• TASK BRIEF: Copying exactly, give the lines in the material below from the one with "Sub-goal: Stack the" to the one with "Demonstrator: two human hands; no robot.", ends included, and nothing besides.
*****
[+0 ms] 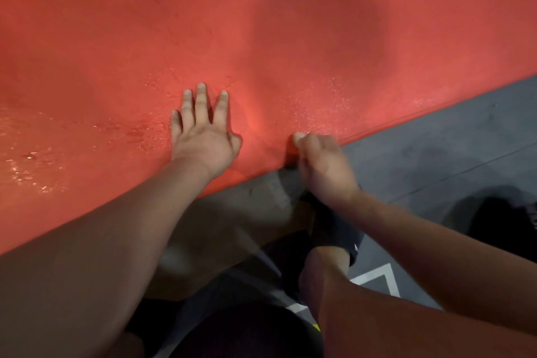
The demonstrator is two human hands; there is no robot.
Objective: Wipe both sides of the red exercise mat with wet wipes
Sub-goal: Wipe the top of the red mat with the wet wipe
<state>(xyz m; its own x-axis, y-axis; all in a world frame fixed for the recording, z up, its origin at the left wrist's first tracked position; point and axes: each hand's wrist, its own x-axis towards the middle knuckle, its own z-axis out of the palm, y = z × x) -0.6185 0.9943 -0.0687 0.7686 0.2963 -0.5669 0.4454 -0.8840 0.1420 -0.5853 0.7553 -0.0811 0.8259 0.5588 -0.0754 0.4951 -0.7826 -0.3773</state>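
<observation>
The red exercise mat [261, 23] fills the upper and left part of the head view, its near edge running diagonally from lower left to upper right. Wet, glistening patches show on it at the left and near my hands. My left hand [203, 134] lies flat on the mat with its fingers spread and straight. My right hand [319, 163] grips the mat's near edge, thumb on top and fingers curled under it, and the edge is slightly raised there. I see no wet wipe clearly in either hand.
Dark grey floor [436, 148] with thin seams lies to the right of the mat. My foot in a black sock [334, 232] is just below my right hand. White floor markings [374, 276] show near the bottom.
</observation>
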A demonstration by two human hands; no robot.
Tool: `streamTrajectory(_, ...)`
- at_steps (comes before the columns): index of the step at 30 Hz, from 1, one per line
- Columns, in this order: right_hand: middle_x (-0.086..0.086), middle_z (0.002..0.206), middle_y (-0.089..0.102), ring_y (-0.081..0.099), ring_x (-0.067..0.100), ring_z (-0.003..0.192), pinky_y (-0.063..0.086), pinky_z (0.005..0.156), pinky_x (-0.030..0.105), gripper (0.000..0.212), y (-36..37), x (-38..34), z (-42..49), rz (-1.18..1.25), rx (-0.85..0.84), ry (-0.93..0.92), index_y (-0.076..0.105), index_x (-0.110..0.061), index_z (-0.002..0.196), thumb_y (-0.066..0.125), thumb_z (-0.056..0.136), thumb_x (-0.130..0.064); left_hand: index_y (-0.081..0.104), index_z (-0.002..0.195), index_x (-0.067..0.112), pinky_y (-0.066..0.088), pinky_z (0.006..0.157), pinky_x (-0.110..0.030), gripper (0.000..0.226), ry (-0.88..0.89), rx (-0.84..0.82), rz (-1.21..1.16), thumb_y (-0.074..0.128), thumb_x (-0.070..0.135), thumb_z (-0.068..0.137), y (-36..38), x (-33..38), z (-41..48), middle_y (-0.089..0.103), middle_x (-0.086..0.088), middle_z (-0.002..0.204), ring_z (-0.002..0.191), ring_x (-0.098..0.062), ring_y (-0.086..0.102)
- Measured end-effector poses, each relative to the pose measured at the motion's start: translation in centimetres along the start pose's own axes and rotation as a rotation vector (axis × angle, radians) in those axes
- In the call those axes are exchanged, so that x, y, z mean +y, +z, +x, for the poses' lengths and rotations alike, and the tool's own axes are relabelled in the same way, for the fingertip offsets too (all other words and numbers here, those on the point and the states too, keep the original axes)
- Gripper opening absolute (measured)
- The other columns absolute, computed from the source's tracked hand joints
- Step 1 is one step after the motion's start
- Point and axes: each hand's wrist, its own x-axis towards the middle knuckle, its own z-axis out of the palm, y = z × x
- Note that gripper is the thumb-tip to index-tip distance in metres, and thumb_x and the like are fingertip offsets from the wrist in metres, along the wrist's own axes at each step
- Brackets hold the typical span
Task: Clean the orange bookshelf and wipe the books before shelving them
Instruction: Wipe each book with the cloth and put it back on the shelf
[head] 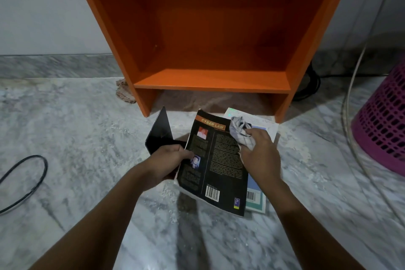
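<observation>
Left hand (169, 160) pinches black book (215, 164) edge, tilted above floor before empty orange shelf (210, 81); right hand (258, 149) clutches cloth (241, 131) on cover; advise long strokes toward barcode, firm grip

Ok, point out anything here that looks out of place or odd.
A crumpled brownish rag lies on the floor against the left foot of the orange bookshelf. A black cable loops loose across the floor at left. The lower edge of the Cyber Law book looks curled and worn.
</observation>
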Motion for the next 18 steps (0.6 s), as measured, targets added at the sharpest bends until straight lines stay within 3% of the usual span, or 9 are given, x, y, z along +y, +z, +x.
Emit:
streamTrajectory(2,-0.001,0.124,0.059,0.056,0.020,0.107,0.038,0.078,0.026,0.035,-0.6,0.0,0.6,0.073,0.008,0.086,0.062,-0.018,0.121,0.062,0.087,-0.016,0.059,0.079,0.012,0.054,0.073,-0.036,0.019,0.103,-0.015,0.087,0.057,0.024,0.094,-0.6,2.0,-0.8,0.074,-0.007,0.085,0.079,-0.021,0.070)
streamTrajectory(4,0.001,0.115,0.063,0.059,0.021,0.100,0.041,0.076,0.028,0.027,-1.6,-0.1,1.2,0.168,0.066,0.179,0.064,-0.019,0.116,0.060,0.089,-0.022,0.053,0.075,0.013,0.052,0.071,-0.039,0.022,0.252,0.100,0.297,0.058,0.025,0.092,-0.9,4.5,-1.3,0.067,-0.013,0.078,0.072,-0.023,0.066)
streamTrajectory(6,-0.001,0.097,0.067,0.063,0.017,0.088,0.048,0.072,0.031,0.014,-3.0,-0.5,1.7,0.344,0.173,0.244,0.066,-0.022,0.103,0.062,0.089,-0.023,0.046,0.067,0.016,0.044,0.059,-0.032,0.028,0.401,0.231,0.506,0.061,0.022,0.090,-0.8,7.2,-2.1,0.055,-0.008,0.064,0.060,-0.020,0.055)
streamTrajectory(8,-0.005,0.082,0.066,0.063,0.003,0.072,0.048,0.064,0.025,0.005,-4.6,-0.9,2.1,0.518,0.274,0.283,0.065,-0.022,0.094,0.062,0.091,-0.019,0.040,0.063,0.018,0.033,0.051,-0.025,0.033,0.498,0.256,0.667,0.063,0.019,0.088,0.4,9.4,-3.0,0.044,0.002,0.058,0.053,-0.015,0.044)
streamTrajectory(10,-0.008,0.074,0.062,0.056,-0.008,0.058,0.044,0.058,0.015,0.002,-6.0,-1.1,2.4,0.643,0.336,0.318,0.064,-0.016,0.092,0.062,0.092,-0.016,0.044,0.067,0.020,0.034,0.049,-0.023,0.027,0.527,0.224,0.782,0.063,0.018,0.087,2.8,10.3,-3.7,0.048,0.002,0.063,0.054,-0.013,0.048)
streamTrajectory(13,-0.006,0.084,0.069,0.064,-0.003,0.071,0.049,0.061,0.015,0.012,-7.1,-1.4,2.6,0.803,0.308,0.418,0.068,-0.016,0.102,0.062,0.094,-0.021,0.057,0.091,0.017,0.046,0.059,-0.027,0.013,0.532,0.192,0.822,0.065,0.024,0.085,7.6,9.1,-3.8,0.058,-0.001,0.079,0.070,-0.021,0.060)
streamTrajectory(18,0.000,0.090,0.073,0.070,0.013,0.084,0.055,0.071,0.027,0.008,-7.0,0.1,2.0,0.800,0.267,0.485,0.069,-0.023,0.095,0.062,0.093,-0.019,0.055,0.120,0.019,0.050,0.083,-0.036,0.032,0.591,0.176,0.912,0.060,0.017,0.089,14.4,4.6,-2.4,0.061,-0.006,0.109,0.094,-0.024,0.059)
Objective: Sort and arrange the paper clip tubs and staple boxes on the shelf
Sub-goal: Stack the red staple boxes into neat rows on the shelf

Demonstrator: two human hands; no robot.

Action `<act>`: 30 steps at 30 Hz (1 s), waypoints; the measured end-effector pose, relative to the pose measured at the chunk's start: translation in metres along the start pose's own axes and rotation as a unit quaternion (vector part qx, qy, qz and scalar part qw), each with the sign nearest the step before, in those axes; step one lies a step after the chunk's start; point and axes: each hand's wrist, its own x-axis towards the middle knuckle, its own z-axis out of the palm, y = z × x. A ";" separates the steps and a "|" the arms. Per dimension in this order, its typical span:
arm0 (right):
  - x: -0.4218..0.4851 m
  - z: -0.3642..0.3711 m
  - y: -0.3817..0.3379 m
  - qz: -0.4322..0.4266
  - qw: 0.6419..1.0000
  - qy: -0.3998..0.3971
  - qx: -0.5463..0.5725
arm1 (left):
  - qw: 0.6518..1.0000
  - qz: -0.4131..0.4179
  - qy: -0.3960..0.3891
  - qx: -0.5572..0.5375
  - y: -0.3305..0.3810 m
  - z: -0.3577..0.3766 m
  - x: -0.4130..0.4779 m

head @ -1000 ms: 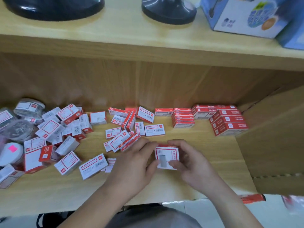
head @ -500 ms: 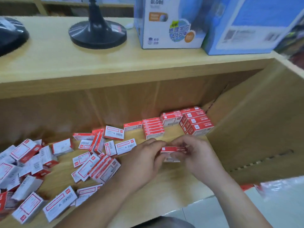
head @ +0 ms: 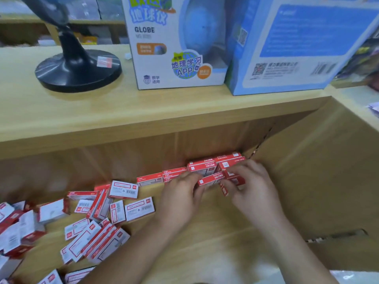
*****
• RESULT FOR THIS EXERCISE:
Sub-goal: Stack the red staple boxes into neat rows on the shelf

Demonstrator: two human hands; no robot.

For this exercise, the answer is now complete.